In a formal field such as Information Theory (IT), the boundary between possible and impossible is well delineated: given a problem, the optimality of a solution can be in principle checked and determined unambiguously. As a pertinent example, IT says that there are ways to compress an “information source”, say a class of images, up to some file size, and that no conceivable solution could do any better than the theoretical limit. This is often a cause of confusion among newcomers, who tend to more naturally focus on improving existing solutions — say on producing a better compression algorithm as in “Silicon Valley” — rather than asking if the effort could at all be fruitful due to intrinsic informational limits.
The strong formalism has been among the key reasons for the many successes of IT, but — some may argue — it has also hindered its applications to a broader set of problems. (Claude Shannon himself famously warned about an excessively liberal use of the theory.) It is not unusual for IT experts to look with suspicion at fields such as Machine Learning (ML) in which the boundaries between possible and impossible are constantly redrawn by advances in algorithm design and computing power.
In fact, a less formal field such as ML allows practice to precede theory, letting the former push the state-of-the-art boundary in the process.
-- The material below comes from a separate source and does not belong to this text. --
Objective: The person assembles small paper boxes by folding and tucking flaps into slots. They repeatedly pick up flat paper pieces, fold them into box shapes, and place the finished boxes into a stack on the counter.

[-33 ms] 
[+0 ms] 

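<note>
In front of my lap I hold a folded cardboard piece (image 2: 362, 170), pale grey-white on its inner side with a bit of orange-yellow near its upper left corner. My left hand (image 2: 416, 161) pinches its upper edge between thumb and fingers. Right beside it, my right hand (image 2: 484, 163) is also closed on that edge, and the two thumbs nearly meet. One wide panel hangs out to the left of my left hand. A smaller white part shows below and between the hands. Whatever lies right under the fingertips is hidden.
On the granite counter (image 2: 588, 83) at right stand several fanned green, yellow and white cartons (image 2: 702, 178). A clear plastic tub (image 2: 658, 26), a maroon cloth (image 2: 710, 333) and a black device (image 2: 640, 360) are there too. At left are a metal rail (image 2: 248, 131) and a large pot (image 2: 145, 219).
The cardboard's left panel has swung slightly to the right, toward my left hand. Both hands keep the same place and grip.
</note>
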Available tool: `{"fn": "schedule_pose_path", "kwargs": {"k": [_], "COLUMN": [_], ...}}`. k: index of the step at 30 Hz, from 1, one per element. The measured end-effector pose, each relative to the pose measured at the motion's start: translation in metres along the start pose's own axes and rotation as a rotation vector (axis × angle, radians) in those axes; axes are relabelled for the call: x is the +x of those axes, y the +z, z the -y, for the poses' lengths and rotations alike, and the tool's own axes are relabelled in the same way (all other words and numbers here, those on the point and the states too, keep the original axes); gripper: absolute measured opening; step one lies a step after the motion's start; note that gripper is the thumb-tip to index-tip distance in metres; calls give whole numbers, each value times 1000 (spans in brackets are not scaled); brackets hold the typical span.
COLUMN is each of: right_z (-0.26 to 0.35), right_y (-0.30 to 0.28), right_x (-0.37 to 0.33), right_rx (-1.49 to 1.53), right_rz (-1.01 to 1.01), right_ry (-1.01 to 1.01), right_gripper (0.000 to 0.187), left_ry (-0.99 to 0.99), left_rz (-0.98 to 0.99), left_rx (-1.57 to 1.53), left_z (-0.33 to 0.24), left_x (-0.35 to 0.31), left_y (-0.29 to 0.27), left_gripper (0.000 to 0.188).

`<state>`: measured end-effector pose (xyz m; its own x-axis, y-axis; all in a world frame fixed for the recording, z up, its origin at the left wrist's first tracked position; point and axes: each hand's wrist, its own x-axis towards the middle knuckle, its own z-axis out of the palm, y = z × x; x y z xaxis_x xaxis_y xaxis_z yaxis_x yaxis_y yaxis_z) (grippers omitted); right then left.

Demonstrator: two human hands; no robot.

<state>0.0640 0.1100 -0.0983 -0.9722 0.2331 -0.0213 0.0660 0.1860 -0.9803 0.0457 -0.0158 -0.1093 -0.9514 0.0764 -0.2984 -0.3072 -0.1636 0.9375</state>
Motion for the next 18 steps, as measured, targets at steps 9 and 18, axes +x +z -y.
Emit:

As a case in point, deep neural networks, which power countless algorithms and applications, are still hardly understood from a theoretical viewpoint. The same is true for the more recent algorithmic framework of Generative Adversarial Networks (GANs). GANs can generate realistic images of faces, animals and rooms from datasets of related examples, producing fake faces, animals and rooms that cannot be distinguished from their real counterparts. It is expected that soon enough GANs will even be able to generate videos of events that never happened — watch Françoise Hardy discuss the current US president in the 60’s. While the theory may be lagging behind, these methods are making significant practical contributions.
Interestingly, GANs can be interpreted in terms of information-theoretic quantities (namely the Jensen-Shannon divergence), showing that the gap between the two fields is perhaps not as unbridgeable as it has broadly assumed to be, at least in recent years.